3. separation of human Cord blood mononuclearcell.Cord blood is from healthy puerpera's term birth or mature surgical neonate, each former blood collection capacity average out to 50~100mL.Be 1.077gmL with density after the Cord blood collection
-1Ficoll cellular segregation liquid density gradient centrifugation after obtain mononuclearcell, the volume ratio of Ficoll parting liquid and Cord blood is 1: 1~1: 2.Twice (1000rpm, 5min), it is standby to adjust cell density with IMDM basic medium centrifuge washing for cell after the separation.

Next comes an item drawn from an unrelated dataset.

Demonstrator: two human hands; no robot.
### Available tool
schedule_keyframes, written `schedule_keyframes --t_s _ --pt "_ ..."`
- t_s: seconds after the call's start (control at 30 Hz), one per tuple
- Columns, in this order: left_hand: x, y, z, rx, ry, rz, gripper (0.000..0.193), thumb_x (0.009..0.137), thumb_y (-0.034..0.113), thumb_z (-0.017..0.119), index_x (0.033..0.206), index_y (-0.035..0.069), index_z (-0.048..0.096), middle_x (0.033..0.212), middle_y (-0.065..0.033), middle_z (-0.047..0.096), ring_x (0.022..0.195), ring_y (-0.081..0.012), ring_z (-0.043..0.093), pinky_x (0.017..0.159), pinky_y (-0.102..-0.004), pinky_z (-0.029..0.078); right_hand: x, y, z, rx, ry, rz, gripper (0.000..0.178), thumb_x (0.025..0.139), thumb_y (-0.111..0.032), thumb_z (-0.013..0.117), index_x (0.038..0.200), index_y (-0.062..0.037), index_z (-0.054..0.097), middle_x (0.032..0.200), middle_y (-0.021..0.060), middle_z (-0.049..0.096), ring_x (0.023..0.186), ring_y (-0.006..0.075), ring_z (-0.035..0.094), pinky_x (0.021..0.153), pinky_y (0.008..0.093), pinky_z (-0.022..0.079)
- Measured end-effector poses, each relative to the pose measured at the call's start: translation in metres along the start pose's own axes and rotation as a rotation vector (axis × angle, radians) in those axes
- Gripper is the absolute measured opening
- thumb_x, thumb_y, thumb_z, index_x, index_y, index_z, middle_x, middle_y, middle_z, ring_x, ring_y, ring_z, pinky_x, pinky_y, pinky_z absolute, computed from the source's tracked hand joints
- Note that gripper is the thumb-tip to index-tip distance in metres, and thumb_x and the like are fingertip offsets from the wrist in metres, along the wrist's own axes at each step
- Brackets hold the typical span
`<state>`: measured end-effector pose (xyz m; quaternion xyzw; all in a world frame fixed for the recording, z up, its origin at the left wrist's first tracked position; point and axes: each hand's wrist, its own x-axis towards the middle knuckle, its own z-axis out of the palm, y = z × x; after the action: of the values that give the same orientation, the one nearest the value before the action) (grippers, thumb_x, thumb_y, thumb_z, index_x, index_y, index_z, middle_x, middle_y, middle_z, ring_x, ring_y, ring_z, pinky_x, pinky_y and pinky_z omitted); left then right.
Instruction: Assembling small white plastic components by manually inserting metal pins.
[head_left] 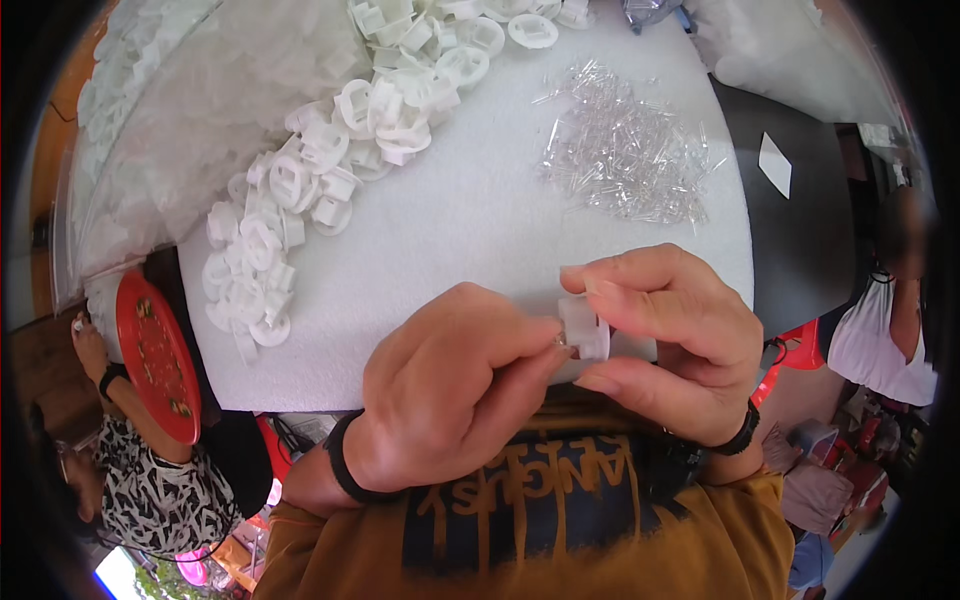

4. preparation rotating wall vessel bioreactor.(rotating wall vessel RWV) mainly is made of two circulation loops rotating wall vessel bioreactor: (1) substratum circulation loop; (2) gas circulation loop.Particularly, the substratum circulation is: substratum is delivered to oxygenation in the oxygenator 10 by peristaltic pump 11, enter culturing room 13 by RWV left end opening for feed afterwards and provide nutrient for cell, the substratum that oxygen level has reduced enters peristaltic pump 11 from RWV right-hand member discharge port, send into oxygenation in the oxygenator 10 again, the circulation of beginning next round.Gas circulation is: CO
2Contain 5%CO in the incubator 8
2The gas of 95% air is sent into by air pump 9 and is culture medium supplemented oxygen in the oxygenator 10, returns CO then
2In the incubator 8, constantly circulation.RWV main part oxygenator 10 is placed on CO with culturing room 13
2In the stay-warm case 15 outside the incubator 8.Before the experiment, after use clean-out system and soft brush clean each parts of RWV, ultrapure water flushing three times.Then each parts are immersed in 75% the spirituous solution and spend the night, again with ultrapure water flushing three times.Assemble the main part in the RWV stay-warm case 15, main part and the outer pipeline that connects, oxygenator are wrapped up respectively and autoclaving (121 ℃, 30min), dry for standby.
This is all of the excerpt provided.